Sursum Corda: Lift Up Your Hearts!
Despite the diversity that exists within the church of Jesus Christ, we do well to recall that the different Christian traditions hold much of their liturgical heritage in common. For example, when we come together in worship, most Christian liturgies over the last two millennia have in some way called us to lift up our hearts to the living God. This beautiful invitation is fittingly tied to the celebration of the Lord's Supper, and it usually precedes the "eucharistic" (or "thanksgiving") prayer prior to the setting apart of the elements of bread and wine.
This sursum corda (which means "Let us lift up our hearts" in Latin) bids us acknowledge our absolute dependence on the Most High, who desires to commune with us who are made in his image.
During the sixteenth century, the reformers tried to purge unbiblical elements (such as prayers to the saints and to Mary) from the liturgy. Luther and Cranmer were fairly conservative in their attempts to reform the liturgy, while Zwingli and Calvin were more radical. But all of them retained the sursum corda in some form.
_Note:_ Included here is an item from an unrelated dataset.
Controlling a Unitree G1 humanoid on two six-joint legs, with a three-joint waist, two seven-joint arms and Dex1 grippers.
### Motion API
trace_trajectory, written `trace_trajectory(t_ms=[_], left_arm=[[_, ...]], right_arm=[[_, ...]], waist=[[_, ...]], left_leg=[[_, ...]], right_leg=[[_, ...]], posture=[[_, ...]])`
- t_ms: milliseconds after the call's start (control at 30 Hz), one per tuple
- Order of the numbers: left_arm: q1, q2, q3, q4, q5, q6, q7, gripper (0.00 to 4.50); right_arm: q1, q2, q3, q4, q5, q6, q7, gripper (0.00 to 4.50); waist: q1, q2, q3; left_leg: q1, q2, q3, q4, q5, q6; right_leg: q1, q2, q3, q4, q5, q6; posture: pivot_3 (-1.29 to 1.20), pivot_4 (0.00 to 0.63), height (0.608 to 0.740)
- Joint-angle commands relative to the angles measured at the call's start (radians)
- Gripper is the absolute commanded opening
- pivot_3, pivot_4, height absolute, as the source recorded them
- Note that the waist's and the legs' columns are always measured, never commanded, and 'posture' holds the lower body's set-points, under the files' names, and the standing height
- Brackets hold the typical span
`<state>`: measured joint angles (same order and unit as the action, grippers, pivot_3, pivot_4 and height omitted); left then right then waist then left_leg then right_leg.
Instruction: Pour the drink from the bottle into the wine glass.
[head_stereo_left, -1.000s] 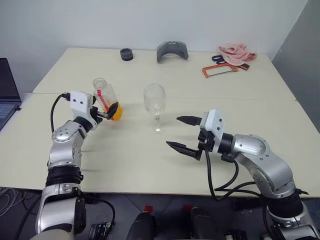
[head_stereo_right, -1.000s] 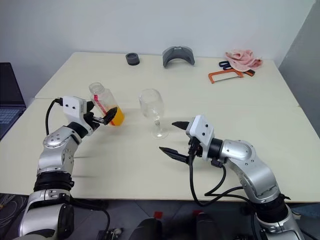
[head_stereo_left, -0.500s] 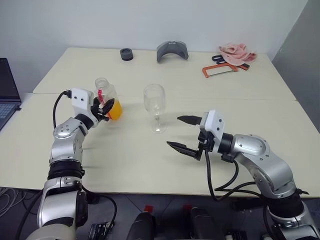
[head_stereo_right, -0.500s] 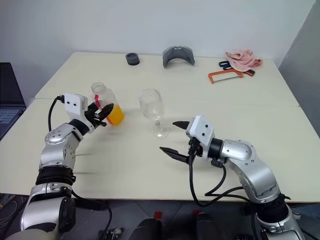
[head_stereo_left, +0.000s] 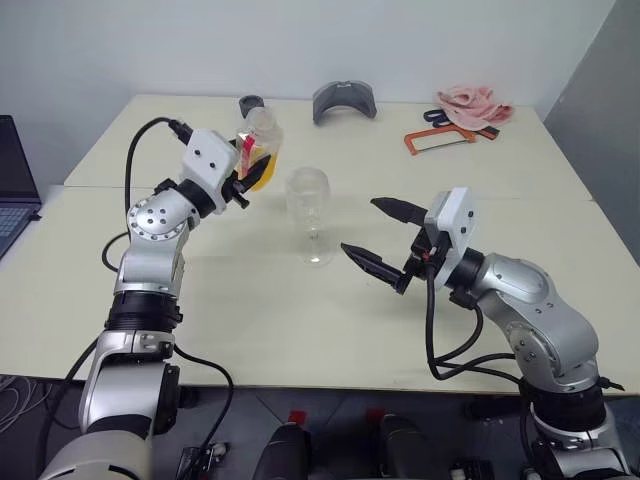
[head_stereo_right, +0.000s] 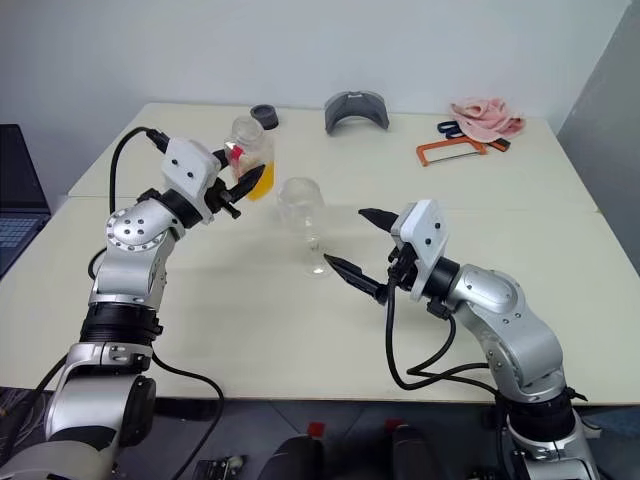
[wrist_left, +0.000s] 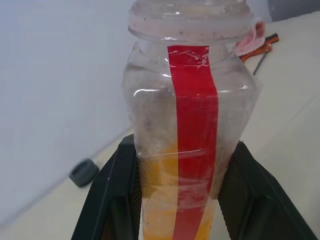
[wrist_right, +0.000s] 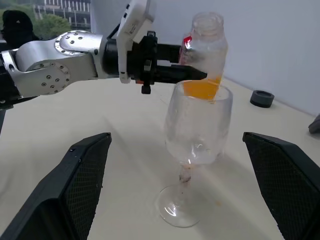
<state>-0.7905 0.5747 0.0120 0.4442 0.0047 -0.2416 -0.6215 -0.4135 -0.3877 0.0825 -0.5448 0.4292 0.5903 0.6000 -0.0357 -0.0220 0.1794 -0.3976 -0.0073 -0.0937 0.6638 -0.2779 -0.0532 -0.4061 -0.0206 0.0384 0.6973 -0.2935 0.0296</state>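
Two arms over pale table (head_stereo_left: 250, 320), one at each side. Left arm raised, elbow bent, forearm angled up and inward; left gripper (head_stereo_left: 243, 178) roughly level, clenched on bottle (head_stereo_left: 258, 150) at its lower half. Bottle lifted clear of table, near upright with slight lean, uncapped mouth uppermost, up and to left of wine glass (head_stereo_left: 308, 214) and just beside its rim in head views. Red label stripe (wrist_left: 195, 145) facing left wrist camera, black fingers (wrist_left: 112, 195) pressed on both flanks. Drink (head_stereo_right: 256, 181) pooled orange in bottle's bottom part; upper part clear.

Right arm lower, bent at elbow, forearm reaching in toward table centre. Right gripper (head_stereo_left: 375, 237) roughly level, jaws spread wide, grasping nothing, just to right of wine glass and apart from it. In right wrist view, stem and foot (wrist_right: 177, 209) between the two spread fingers (wrist_right: 80, 185), farther out, no contact.

Wine glass upright on table, foot flat. Bowl contents: cannot tell; no clear liquid level visible.

Count: one bottle, one wine glass, two grippers. At far edge of table: one dark round ring (head_stereo_left: 250, 103), one grey curved piece (head_stereo_left: 344, 101), one pink cloth (head_stereo_left: 473, 103), one orange-framed hacksaw (head_stereo_left: 440, 139). One laptop (head_stereo_left: 15, 185) at far left, off main table.
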Motion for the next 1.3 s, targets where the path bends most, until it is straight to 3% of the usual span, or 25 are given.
trace_trajectory(t_ms=[33,467,1300], left_arm=[[-0.054,0.035,-0.025,0.019,0.063,-0.143,0.007,1.67],[-0.166,0.128,-0.100,0.249,0.271,-0.497,0.126,1.66],[-0.276,0.207,-0.201,0.387,0.559,-0.664,0.409,1.66]], right_arm=[[-0.016,-0.010,-0.034,-0.024,0.024,0.000,-0.008,4.50],[-0.048,-0.119,-0.067,0.064,0.038,-0.022,0.076,4.50],[-0.049,-0.115,-0.037,0.064,0.042,-0.012,0.120,4.50]], waist=[[0.001,0.000,0.000],[0.001,0.000,0.000],[0.001,0.000,0.000]], left_leg=[[0.000,0.000,0.000,0.000,0.000,0.000],[0.000,-0.001,0.001,0.000,0.000,0.001],[-0.001,-0.001,0.007,0.000,0.000,0.001]], right_leg=[[0.000,0.000,0.000,0.000,0.000,0.000],[0.000,0.000,0.000,0.000,0.000,0.000],[0.000,0.000,0.000,0.000,0.000,0.000]], posture=[[0.00,0.150,0.740],[0.00,0.150,0.740],[0.00,0.150,0.740]])
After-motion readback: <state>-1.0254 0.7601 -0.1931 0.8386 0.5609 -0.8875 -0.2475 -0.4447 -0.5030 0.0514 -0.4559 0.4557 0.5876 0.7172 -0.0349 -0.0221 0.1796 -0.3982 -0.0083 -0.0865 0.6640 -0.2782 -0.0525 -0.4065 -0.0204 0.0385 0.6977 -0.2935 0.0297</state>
In the years immediately preceding the Reformation, many Christians had believed that the elements of the Lord's Supper were physically transformed (or "transubstantiated") into the body and blood of Jesus Christ and that he was therefore to be worshiped in them. Thus developed such forms of piety as the "veneration of the blessed sacrament."
Like most other reformers, Calvin did not disagree that Christ is in some sense present in the Supper, but he opposed the notion of a localized presence in the bread and wine. Calvin's sursum corda is thus a teaching sursum corda, intended to dispel such ideas:
Let us lift our spirits and hearts on high where Jesus Christ is in the glory of his Father, whence we expect him at our redemption. Let us not he fascinated by these earthly and corruptible elements which we see with our eyes and touch with our hands, seeking him there as though he were enclosed in the bread and wine. Then only shall our souls be disposed to be nourished and vivified by his substance when they are lifted up above all earthly things, attaining even to heaven, and entering the Kingdom of God where he dwells. Therefore let us be content to have the bread and wine as signs and witnesses, seeking the truth spiritually where the Word of God promises that we shall find it.
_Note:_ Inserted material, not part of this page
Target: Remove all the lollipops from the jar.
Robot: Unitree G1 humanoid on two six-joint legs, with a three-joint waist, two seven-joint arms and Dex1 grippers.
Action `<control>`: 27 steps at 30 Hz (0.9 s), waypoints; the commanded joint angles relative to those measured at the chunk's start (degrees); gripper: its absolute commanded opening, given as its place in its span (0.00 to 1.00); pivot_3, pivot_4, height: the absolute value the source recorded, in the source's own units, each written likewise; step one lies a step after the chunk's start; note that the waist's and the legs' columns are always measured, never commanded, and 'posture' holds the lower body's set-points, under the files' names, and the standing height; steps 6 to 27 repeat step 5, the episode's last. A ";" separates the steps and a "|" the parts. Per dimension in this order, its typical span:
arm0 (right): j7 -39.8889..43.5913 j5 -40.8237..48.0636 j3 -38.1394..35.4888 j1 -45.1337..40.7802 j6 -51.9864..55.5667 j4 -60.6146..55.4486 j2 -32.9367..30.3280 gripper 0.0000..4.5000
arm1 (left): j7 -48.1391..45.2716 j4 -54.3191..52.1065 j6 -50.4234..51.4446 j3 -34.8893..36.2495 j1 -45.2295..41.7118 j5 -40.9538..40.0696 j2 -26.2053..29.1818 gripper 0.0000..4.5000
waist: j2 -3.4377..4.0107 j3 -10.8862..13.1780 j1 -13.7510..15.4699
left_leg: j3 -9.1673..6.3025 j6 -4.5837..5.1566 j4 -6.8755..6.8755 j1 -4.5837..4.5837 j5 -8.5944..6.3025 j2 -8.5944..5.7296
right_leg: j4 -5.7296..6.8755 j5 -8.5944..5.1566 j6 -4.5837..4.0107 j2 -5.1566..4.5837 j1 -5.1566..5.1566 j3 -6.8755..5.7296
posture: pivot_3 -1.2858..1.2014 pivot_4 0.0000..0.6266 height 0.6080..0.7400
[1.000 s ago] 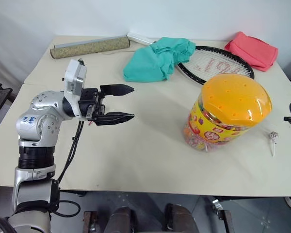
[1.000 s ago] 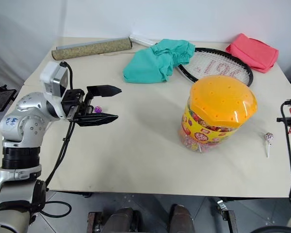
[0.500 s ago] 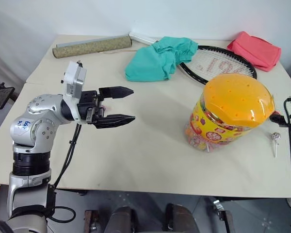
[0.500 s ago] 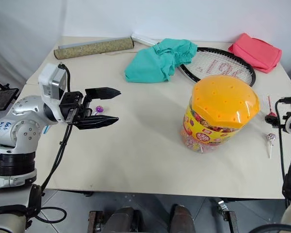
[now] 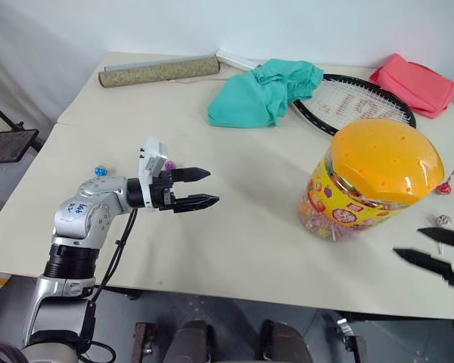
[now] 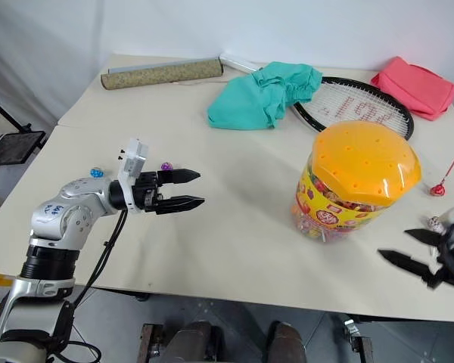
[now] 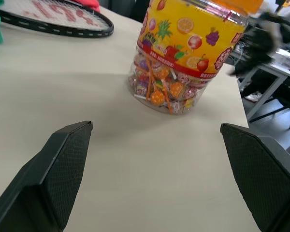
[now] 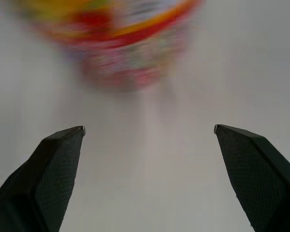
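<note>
A large clear plastic jar [image 5: 374,181] with an orange domed lid dotted with small holes and a yellow fruit-printed label stands upright toward the right side of a pale beige table [image 5: 234,249], lid on, with wrapped candies packed against its lower wall. Four lollipops lie out on the tabletop: a red one with a red stick [image 5: 446,186] and a silvery-pink one [image 5: 442,221] just right of the jar, a purple one [image 5: 169,164] and a blue one [image 5: 100,171] well apart from it on the left side.

The robot's left gripper [image 5: 199,188] hangs above the table left of centre, pointing level toward the jar, its two black fingers spread and empty, the purple lollipop just behind it. The right gripper [image 5: 431,250] sits at the table's near right corner, fingers likewise spread with nothing between them, near the silvery-pink lollipop but apart from it.

Along the far edge lie a rolled speckled olive mat [image 5: 160,70], a crumpled teal cloth [image 5: 263,92], a black-framed tennis racket [image 5: 356,102] partly under the cloth, and a folded pink-red cloth [image 5: 412,84].
</note>
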 commanded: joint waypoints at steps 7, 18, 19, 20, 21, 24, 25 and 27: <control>-5.52 0.72 3.56 0.54 -9.37 -5.41 8.12 1.00 | -5.08 -0.47 -7.28 0.97 2.21 0.32 -0.17 1.00 | -0.02 0.00 -0.47 | 0.00 0.00 -0.03 0.10 0.00 0.02 | 0.08 0.00 0.00 0.01 -0.06 0.14 | 0.52 0.24 1.00; -5.52 0.72 3.56 0.54 -9.37 -5.41 8.12 1.00 | -5.08 -0.47 -7.28 0.97 2.21 0.32 -0.17 1.00 | -0.02 0.00 -0.47 | 0.00 0.00 -0.03 0.10 0.00 0.02 | 0.08 0.00 0.00 0.01 -0.06 0.14 | 0.52 0.24 1.00; -5.52 0.72 3.56 0.54 -9.37 -5.41 8.12 1.00 | -5.08 -0.47 -7.28 0.97 2.21 0.32 -0.17 1.00 | -0.02 0.00 -0.47 | 0.00 0.00 -0.03 0.10 0.00 0.02 | 0.08 0.00 0.00 0.01 -0.06 0.14 | 0.52 0.24 1.00; -5.52 0.72 3.56 0.54 -9.37 -5.41 8.12 1.00 | -5.08 -0.47 -7.28 0.97 2.21 0.32 -0.17 1.00 | -0.02 0.00 -0.47 | 0.00 0.00 -0.03 0.10 0.00 0.02 | 0.08 0.00 0.00 0.01 -0.06 0.14 | 0.52 0.24 1.00; -5.52 0.72 3.56 0.54 -9.37 -5.41 8.12 1.00 | -5.08 -0.47 -7.28 0.97 2.21 0.32 -0.17 1.00 | -0.02 0.00 -0.47 | 0.00 0.00 -0.03 0.10 0.00 0.02 | 0.08 0.00 0.00 0.01 -0.06 0.14 | 0.52 0.24 1.00; -5.52 0.72 3.56 0.54 -9.37 -5.41 8.12 1.00 | -5.08 -0.47 -7.28 0.97 2.21 0.32 -0.17 1.00 | -0.02 0.00 -0.47 | 0.00 0.00 -0.03 0.10 0.00 0.02 | 0.08 0.00 0.00 0.01 -0.06 0.14 | 0.52 0.24 1.00; -5.52 0.72 3.56 0.54 -9.37 -5.41 8.12 1.00 | -5.08 -0.47 -7.28 0.97 2.21 0.32 -0.17 1.00 | -0.02 0.00 -0.47 | 0.00 0.00 -0.03 0.10 0.00 0.02 | 0.08 0.00 0.00 0.01 -0.06 0.14 | 0.52 0.24 1.00; -5.52 0.72 3.56 0.54 -9.37 -5.41 8.12 1.00 | -5.08 -0.47 -7.28 0.97 2.21 0.32 -0.17 1.00 | -0.02 0.00 -0.47 | 0.00 0.00 -0.03 0.10 0.00 0.02 | 0.08 0.00 0.00 0.01 -0.06 0.14 | 0.52 0.24 1.00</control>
Most readers would probably find Calvin's sursum corda too wordy for contemporary use. Besides, in a day when Reformed Christians are disinclined to attach superstitious beliefs to the elements of the Lord's Supper, such heavy didacticism is no longer appropriate. As a result, the sursum corda has usually been shortened in most denominations.
Many churches have now recovered the original simplicity and antiphonal character of the earliest Christian liturgies. The Christian Reformed Church's 1981 form ("Service of Word and Sacrament") is a nice example of this development and clearly shows the influence of Hippolytus's third-century liturgy:
Minister: Lift up your hearts.
People: We lift them up to the Lord.
Minister: Let us give thanks to the Lord our God.
People: It is right for us to give thanks.
Other Reformed denominations, including the Reformed Church in America and the Presbyterian Church (USA), have adopted virtually identical versions of the sursum corda within the context of a recovered eucharistic liturgy in its historic shape.
In light of this, when we next celebrate the Lord's Supper and we respond to the minister's invitation with the glad words, "We lift them up to the Lord," let us remember that we are joining our voices with a huge company of fellow believers from around the world and throughout all the ages. In this way we will be reminded that our liturgies are not the idiosyncratic or arbitrary inventions of any one denomination, but are powerful testimony to the communion of saints.